PROMPT: Among the entries, which lines carry the string "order"? Copy every one.

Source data

BEGIN

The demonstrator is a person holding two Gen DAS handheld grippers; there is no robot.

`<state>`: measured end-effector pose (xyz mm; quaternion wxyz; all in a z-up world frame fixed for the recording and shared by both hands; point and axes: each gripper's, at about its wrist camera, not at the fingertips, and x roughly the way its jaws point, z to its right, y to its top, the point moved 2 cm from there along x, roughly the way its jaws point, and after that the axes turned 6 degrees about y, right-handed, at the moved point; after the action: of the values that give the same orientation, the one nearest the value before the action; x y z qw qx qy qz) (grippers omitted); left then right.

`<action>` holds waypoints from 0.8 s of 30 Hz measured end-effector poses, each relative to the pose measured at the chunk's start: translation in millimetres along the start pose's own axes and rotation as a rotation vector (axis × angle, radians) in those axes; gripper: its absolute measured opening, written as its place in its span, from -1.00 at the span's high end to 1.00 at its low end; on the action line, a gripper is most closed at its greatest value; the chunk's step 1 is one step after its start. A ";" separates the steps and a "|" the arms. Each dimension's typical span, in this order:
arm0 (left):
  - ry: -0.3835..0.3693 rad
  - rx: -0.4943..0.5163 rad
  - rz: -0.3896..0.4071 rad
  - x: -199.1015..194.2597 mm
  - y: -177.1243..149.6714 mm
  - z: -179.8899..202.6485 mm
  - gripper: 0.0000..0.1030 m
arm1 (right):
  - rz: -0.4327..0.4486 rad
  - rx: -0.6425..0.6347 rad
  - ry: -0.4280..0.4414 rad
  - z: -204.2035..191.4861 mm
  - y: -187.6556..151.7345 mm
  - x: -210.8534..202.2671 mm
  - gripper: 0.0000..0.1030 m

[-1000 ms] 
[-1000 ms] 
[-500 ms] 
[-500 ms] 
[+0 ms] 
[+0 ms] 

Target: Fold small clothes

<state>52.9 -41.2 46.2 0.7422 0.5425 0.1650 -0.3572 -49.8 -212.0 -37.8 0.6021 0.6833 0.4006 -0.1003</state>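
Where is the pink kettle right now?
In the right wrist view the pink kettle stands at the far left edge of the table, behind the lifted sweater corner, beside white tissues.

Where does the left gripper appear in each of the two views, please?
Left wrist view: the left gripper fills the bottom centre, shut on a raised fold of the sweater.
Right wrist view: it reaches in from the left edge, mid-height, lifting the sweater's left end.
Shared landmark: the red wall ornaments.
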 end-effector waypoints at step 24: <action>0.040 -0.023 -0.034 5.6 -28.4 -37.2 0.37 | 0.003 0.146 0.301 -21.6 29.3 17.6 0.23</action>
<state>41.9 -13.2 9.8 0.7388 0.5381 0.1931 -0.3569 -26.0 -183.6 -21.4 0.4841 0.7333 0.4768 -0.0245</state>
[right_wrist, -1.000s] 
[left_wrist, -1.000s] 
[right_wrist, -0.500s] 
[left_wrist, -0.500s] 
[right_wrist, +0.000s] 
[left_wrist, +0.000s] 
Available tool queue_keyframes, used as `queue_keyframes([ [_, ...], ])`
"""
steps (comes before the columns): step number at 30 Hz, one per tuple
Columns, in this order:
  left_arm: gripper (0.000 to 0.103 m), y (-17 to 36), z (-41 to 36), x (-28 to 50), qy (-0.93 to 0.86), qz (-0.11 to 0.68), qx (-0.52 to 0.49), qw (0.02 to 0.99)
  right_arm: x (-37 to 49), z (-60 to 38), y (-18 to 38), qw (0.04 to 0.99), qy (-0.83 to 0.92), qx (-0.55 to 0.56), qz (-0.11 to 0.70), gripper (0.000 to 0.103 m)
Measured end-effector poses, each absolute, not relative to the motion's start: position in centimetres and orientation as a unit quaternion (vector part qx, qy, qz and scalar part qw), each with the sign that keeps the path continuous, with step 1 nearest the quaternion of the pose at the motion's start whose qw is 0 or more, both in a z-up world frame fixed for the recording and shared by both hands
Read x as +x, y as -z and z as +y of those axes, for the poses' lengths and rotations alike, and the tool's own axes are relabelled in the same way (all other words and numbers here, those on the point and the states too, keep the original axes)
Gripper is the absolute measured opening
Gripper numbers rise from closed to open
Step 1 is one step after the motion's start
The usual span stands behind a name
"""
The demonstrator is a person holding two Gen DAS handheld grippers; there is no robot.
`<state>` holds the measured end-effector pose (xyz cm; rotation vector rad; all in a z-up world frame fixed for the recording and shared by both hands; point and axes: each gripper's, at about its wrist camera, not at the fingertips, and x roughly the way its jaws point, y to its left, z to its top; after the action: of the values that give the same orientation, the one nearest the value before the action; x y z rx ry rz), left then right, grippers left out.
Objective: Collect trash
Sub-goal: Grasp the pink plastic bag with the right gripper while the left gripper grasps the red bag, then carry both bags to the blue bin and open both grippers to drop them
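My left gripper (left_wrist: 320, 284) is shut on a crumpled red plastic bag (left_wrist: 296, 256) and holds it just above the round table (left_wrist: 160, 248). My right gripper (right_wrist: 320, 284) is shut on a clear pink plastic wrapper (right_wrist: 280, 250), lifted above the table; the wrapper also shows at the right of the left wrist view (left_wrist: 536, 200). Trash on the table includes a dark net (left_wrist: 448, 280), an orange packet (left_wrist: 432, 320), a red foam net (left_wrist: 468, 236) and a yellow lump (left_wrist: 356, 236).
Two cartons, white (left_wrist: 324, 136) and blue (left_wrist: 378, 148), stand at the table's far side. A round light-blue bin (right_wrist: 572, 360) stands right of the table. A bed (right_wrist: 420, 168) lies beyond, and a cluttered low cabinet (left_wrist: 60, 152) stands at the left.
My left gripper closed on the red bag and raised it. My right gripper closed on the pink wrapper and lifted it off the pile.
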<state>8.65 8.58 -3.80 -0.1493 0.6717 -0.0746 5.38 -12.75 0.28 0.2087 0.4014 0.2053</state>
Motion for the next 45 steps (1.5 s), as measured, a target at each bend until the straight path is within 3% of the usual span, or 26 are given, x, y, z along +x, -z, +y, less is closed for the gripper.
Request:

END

EXERCISE RESPONSE:
`<action>` holds waypoints from 0.8 s of 30 Hz measured end-effector poses, each relative to the pose measured at the chunk's start: translation in millimetres along the start pose's own axes and rotation as a rotation vector (axis × angle, radians) in those axes; gripper: its absolute measured opening, written as its place in its span, from -1.00 at the span's high end to 1.00 at its low end; on the action line, a gripper is most closed at its greatest value; the chunk's step 1 is one step after its start. A ";" separates the steps and a "|" the arms. Each dimension's typical span, in this order:
Columns, in this order:

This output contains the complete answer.